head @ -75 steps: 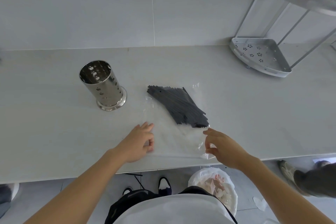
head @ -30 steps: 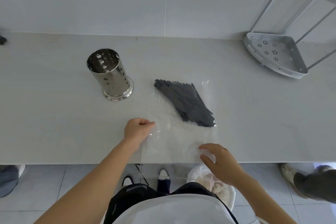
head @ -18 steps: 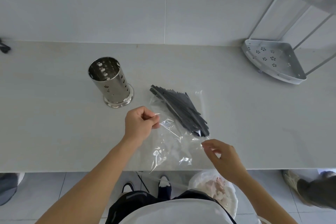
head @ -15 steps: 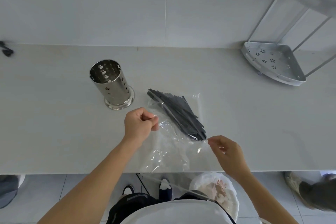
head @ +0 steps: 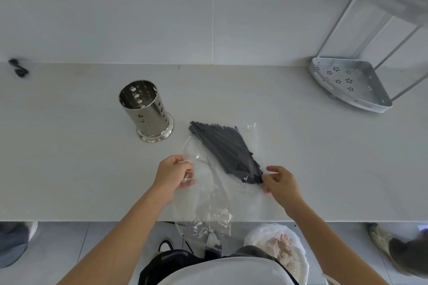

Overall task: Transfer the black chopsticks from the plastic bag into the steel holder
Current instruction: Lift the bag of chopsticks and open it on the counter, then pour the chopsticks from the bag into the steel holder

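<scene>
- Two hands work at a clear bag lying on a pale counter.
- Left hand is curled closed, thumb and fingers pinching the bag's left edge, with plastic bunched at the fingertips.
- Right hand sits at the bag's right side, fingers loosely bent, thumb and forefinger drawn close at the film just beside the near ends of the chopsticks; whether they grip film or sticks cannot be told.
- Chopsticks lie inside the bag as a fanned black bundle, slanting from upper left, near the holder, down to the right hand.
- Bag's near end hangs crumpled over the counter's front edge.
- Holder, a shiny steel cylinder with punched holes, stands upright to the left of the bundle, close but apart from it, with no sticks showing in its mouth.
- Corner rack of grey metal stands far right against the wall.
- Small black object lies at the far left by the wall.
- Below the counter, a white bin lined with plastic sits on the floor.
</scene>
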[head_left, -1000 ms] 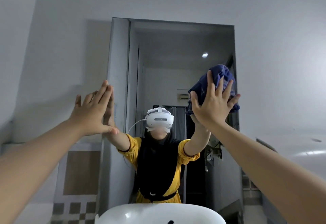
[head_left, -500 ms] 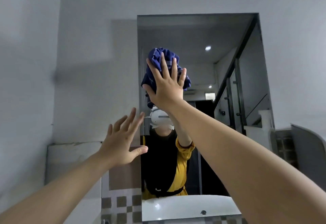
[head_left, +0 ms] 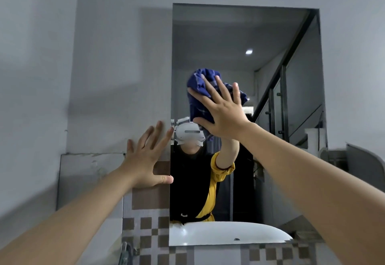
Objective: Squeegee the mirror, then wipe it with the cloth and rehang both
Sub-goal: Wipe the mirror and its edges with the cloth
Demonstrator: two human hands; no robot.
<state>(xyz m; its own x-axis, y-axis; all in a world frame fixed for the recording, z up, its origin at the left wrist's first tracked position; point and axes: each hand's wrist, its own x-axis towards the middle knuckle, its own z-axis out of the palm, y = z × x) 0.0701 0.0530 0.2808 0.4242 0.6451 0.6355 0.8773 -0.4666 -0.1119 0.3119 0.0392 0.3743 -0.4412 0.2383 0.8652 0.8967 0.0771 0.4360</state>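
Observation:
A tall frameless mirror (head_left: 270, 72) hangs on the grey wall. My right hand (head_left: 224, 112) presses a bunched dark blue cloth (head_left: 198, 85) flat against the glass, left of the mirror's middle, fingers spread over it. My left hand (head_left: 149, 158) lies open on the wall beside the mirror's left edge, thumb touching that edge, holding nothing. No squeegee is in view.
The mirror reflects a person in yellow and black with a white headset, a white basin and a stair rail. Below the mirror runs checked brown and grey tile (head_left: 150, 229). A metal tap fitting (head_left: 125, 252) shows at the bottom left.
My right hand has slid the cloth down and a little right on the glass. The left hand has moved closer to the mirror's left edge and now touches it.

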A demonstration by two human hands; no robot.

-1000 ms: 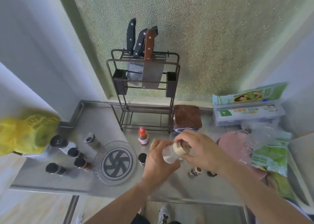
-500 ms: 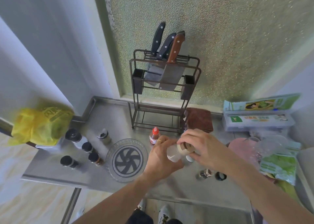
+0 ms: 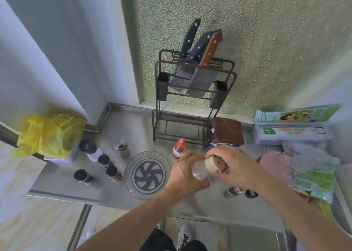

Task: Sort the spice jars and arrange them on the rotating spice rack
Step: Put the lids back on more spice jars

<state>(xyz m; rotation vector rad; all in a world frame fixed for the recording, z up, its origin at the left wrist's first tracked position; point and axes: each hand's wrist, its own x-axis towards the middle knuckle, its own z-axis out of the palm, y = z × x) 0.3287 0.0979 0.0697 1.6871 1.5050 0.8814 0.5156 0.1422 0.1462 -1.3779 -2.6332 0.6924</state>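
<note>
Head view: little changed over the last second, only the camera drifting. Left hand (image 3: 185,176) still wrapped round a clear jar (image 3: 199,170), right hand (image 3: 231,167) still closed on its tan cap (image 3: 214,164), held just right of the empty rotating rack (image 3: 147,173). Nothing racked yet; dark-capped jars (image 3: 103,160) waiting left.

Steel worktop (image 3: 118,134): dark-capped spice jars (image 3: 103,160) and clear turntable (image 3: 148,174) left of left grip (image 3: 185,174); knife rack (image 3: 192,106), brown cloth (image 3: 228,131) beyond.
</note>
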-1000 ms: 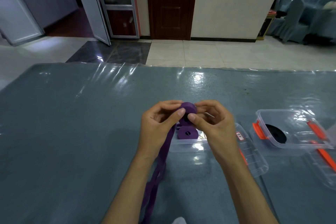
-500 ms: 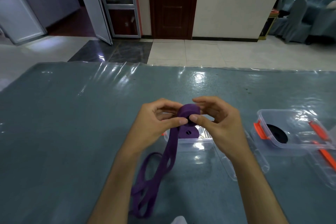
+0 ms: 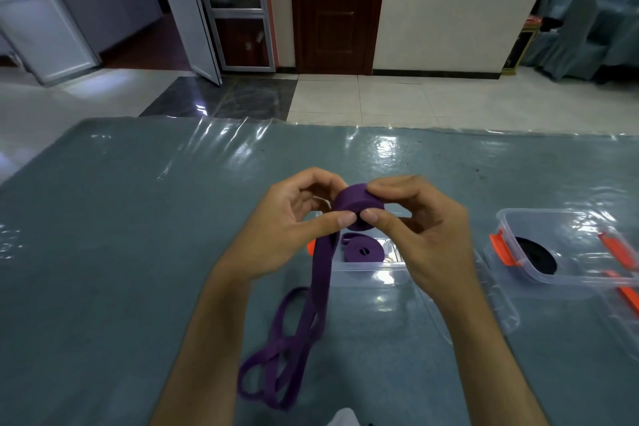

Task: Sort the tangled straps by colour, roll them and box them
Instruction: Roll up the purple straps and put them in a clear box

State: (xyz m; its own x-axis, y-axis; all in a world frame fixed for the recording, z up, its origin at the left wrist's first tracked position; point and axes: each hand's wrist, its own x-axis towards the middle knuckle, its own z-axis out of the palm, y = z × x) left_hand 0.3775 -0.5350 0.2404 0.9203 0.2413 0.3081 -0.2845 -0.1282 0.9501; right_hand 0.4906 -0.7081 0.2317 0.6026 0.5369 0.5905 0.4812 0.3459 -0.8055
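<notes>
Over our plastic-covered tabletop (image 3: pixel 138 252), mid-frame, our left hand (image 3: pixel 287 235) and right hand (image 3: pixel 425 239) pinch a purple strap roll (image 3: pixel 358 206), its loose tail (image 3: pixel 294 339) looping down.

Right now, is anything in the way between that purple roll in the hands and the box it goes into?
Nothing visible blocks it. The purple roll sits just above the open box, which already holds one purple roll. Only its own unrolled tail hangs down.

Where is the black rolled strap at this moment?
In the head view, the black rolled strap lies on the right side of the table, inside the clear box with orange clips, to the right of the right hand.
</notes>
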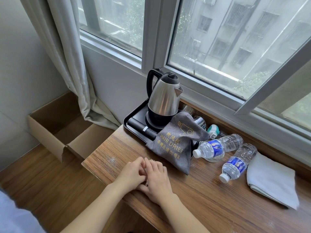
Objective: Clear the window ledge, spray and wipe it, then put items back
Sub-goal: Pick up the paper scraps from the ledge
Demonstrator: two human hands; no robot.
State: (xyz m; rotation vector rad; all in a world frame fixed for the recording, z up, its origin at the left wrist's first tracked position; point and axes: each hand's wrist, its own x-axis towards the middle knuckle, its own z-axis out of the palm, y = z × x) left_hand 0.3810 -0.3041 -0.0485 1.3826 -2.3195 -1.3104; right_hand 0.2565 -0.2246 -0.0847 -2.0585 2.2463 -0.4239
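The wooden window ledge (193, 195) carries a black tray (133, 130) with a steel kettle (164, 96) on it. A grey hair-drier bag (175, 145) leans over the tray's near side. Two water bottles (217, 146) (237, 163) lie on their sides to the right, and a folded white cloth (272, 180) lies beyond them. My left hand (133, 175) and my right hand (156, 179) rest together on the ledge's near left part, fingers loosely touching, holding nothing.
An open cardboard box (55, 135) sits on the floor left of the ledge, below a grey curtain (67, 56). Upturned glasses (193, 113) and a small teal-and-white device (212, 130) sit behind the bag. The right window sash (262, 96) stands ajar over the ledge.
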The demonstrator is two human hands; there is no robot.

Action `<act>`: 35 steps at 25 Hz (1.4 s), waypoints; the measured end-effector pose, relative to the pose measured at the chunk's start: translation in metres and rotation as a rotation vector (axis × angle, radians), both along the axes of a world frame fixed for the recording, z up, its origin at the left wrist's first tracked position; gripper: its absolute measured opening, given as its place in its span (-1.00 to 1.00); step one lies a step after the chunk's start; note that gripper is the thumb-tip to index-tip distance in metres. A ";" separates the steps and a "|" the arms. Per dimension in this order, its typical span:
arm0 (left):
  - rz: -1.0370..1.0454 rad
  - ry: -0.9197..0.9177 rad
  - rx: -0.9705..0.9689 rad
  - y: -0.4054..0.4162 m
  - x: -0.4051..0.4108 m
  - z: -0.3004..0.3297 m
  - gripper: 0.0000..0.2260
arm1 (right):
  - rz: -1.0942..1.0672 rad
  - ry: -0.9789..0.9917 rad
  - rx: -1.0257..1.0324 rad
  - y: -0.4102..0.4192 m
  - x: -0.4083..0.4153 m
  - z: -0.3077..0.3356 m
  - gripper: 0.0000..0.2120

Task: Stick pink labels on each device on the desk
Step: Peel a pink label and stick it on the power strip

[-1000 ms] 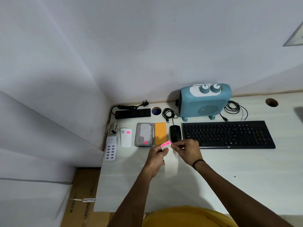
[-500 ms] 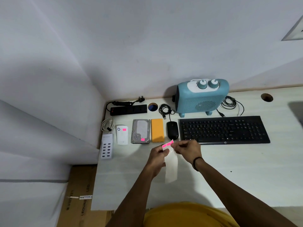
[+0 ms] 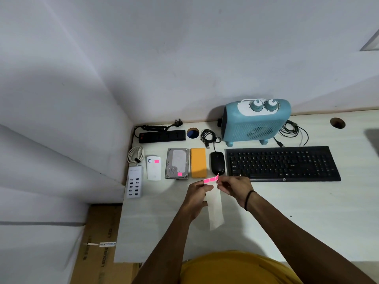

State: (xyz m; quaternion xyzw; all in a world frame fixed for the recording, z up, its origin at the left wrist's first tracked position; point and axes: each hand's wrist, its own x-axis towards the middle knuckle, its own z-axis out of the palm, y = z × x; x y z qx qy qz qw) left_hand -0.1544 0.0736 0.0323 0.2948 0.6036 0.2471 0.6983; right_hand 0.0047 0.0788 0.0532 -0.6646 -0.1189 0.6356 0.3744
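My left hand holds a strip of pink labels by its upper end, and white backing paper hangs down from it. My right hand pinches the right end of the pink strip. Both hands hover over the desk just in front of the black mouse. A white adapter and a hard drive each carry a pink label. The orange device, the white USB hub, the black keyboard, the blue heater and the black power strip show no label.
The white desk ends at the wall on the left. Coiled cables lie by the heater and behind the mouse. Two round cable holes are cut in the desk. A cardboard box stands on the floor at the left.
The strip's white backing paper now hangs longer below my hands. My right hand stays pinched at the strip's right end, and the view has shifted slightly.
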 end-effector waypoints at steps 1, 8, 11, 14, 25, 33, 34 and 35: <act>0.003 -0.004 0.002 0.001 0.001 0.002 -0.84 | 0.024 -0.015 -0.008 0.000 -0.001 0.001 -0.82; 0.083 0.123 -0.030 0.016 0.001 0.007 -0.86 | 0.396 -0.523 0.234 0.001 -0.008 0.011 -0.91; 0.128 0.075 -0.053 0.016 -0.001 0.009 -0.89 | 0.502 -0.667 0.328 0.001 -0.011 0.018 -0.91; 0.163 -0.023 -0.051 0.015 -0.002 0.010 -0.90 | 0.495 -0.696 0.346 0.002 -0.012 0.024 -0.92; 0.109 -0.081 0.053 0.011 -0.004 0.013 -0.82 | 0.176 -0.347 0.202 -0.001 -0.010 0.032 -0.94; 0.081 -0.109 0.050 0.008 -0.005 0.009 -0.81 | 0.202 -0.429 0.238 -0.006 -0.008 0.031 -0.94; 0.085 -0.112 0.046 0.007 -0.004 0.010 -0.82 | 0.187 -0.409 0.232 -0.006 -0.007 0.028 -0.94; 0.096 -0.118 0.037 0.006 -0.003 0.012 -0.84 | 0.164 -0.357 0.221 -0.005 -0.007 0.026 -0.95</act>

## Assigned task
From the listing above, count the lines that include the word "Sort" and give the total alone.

## Completed task
2